Le projet est entièrement financé par la Belgique pour un montant de 12.500.000 € (14,2 millions de dollars). Ce montant permettra de financer toutes les acquisitions et les frais de fonctionnement liés au projet. Deux experts de la coopération technique belge (CTB) seront également détachés à la Direction nationale du programme de lutte contre la THA.
Cette convention permettra la mise en oeuvre de la troisième phase du programme pour éradiquer la maladie du sommeil. La première prestation durera cinq ans.
"Elle vise le contrôle de cette endémie par la réduction de la morbidité et de la mortalité, en vue d'atteindre un taux d'infection dans les zones de santé inférieur à 0.1 pour cent en 2007, soit un objectif de retour à la situation prévalant en 1960," a précisé le communiqué de l'ambassade.
Le programme concerne Kinshasa, Bandundu, le Bas Congo, l'Equateur, le Katanga, le Kasaï occidental et oriental et Maniema.
La maladie du sommeil avait décimé la population de la RDC entre les années 1885 et 1940, entraînant un dépeuplement de plusieurs régions.

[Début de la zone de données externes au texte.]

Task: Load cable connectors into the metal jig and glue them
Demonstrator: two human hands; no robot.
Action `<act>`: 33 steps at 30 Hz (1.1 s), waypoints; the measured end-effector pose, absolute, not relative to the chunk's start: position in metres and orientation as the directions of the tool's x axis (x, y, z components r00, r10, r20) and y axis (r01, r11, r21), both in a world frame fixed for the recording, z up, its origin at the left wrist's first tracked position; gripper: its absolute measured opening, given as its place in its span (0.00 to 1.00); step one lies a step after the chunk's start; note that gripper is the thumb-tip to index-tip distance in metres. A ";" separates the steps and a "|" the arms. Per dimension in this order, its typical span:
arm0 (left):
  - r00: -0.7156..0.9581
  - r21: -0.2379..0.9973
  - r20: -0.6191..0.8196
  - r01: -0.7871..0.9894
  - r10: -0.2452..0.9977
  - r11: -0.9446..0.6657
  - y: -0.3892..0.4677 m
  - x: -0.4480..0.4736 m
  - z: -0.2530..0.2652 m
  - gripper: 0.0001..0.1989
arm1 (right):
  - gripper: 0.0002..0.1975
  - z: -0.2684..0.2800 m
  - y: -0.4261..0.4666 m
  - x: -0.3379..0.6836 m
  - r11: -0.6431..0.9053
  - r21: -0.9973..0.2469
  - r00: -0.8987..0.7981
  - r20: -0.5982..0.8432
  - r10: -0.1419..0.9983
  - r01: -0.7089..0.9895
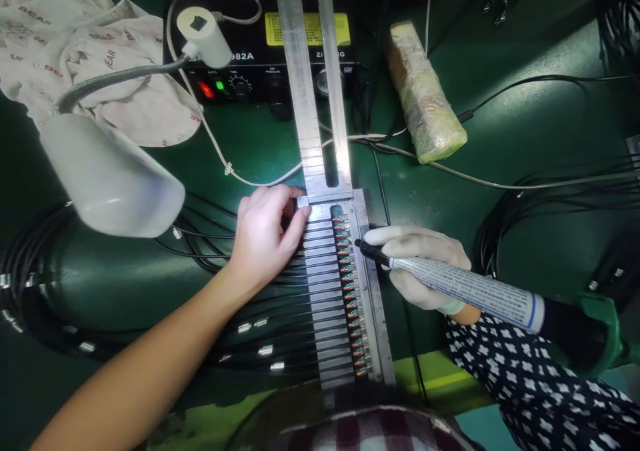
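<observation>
A slotted metal fixture [324, 291] runs up the middle, with black cables [285, 297] laid side by side across it. Their stripped, coloured wire ends meet small metal connectors [361, 324] along the right rail. My bare left hand [267, 234] grips the fixture's upper left edge between thumb and fingers, near the joint with a long slotted metal bar [296, 57]. In a white glove, my right hand [425, 267] is closed around a printed white pen-shaped tube [465, 291]. Its black tapered tip points left, close to the upper wire ends; contact is unclear.
Behind stands a black control box [235, 87] with knobs and lit switches. A white gooseneck lamp [115, 177] reaches in from the left beside a printed cloth [110, 57]. A wrapped block [425, 97] lies at the back right. Coiled cables [30, 291] lie left, others right.
</observation>
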State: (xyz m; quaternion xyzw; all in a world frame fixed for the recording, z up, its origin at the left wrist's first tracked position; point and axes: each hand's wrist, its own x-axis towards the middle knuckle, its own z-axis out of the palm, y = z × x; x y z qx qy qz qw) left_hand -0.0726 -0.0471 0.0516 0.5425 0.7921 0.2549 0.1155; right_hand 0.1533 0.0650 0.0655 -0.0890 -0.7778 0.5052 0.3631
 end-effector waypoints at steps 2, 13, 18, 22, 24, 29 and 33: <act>-0.386 0.528 0.088 0.800 0.918 0.285 -0.047 -0.073 0.052 0.10 | 0.20 0.066 0.065 0.154 0.469 -0.851 -0.718 0.478 0.507 -0.236; -0.387 0.518 0.082 0.804 0.918 0.293 -0.046 -0.073 0.052 0.11 | 0.21 0.063 0.065 0.155 0.474 -0.850 -0.713 0.478 0.513 -0.229; -0.391 0.524 0.084 0.800 0.917 0.293 -0.046 -0.072 0.053 0.10 | 0.20 0.064 0.066 0.154 0.470 -0.856 -0.725 0.463 0.510 -0.216; -0.395 0.524 0.072 0.796 0.916 0.302 -0.047 -0.072 0.053 0.10 | 0.21 0.066 0.066 0.153 0.463 -0.861 -0.725 0.456 0.516 -0.212; -0.391 0.527 0.077 0.797 0.917 0.296 -0.047 -0.072 0.053 0.10 | 0.21 0.065 0.067 0.153 0.468 -0.860 -0.723 0.453 0.521 -0.202; -0.387 0.528 0.082 0.798 0.918 0.290 -0.047 -0.073 0.052 0.10 | 0.20 0.063 0.064 0.156 0.488 -0.843 -0.686 0.493 0.536 -0.224; -0.387 0.531 0.075 0.796 0.919 0.292 -0.047 -0.073 0.053 0.10 | 0.22 0.068 0.060 0.161 0.471 -0.838 -0.681 0.516 0.519 -0.276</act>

Des unités mobiles avaient été installées par les Belges durant la période coloniale pour lutter contre l'extension de la maladie. Le taux d'infection avait été ramené à 0,1 pour cent, soit moins de 1.000 malades dépistés par année. Ce résultat avait permis, à l'époque, de stopper la chaîne de la transmission, a rapporté l'ambassade belge.
Après l'indépendance du pays, la maladie s'est à nouveau développée en raison du relâchement des activités et s'est aggravée après la rupture de la coopération belgo-zaïroise en 1990.
Alerté sur ses ravages par des ONG et les services de santé de la RDC, la Belgique a décidé, en 1997 et en 1999 de s'impliquer dans le dépistage et le traitement du THA, a affirmé l'ambassade belge. Ces deux premières interventions auront permis d'abaisser le taux d'infection à un pour cent, a avancé l'ambassade.
Le THA est une maladie parasitaire à transmission vectorielle. Elle est transmise à l'homme par la piqûre d'une glossine, la mouche tsé-tsé. L'insecte vit en Afrique au bord des cours d'eau, des lacs ou dans les forêts.
La maladie affecte surtout le Cameroun, le Congo, la Côte d'Ivoire, le Gabon ou la Guinée.
Les premiers symptômes de la maladie se manifestent par des poussées de fièvre, des maux de tête ou des douleurs articulaires. Puis, une seconde phase commence lorsque le parasite envahit le système nerveux. Le malade souffre alors de troubles sensoriels, de troubles de la sensibilité et de la coordination. L'altération du cycle du sommeil est la caractéristique la plus importante. Si le patient n'est pas soigné l'issue est toujours mortelle.